- PROBLEM STATEMENT -
Every line that includes the word "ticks" needs to be copied from the listing.

** Opening DATA block **

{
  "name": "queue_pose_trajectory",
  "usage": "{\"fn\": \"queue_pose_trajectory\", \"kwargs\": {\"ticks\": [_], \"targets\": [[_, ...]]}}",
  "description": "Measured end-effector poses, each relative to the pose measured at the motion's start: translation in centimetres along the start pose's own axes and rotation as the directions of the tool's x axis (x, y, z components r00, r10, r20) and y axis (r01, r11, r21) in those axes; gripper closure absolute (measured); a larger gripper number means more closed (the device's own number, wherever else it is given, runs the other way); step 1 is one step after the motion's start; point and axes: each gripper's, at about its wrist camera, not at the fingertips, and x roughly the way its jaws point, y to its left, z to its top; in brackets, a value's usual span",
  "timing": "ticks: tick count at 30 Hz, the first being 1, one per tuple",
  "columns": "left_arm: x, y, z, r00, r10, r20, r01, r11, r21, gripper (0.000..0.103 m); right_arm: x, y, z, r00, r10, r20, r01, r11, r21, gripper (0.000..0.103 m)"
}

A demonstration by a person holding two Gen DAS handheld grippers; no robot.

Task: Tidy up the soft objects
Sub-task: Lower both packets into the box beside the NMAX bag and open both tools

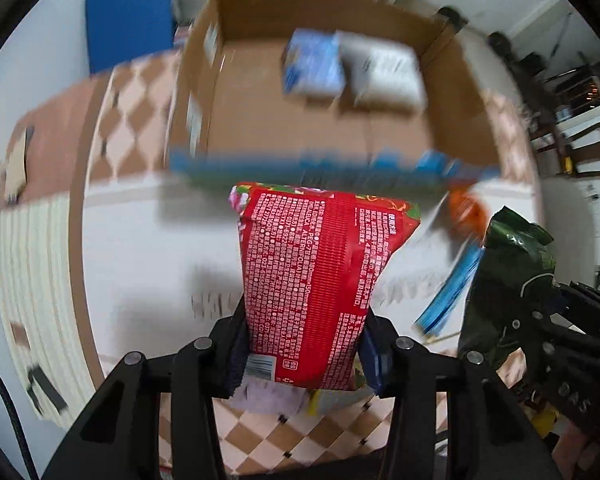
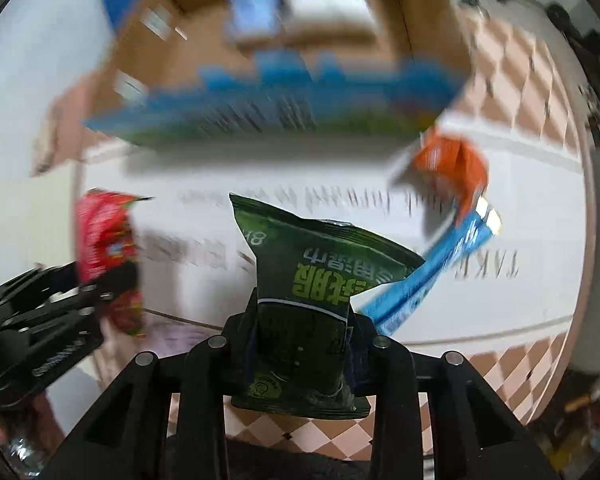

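My left gripper (image 1: 304,344) is shut on a red soft pack (image 1: 316,276) with white print and holds it upright above the white mat. It also shows in the right wrist view (image 2: 104,240) at the left. My right gripper (image 2: 302,332) is shut on a dark green soft pack (image 2: 304,280), which also shows in the left wrist view (image 1: 508,272) at the right. An open cardboard box (image 1: 452,132) stands ahead, with a blue pack (image 1: 312,64) and a white pack (image 1: 384,72) inside.
An orange pack (image 2: 452,164) and a long blue pack (image 2: 432,272) lie on the white mat (image 2: 340,200) to the right. The mat lies on a checkered floor (image 2: 512,80). A blue panel (image 1: 128,16) stands at the far left, a chair (image 1: 588,152) at the far right.
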Motion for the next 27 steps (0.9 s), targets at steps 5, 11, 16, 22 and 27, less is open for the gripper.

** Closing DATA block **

- EXERCISE ANSWER -
  "usage": "{\"fn\": \"queue_pose_trajectory\", \"kwargs\": {\"ticks\": [_], \"targets\": [[_, ...]]}}",
  "timing": "ticks: tick count at 30 Hz, the first being 1, one per tuple",

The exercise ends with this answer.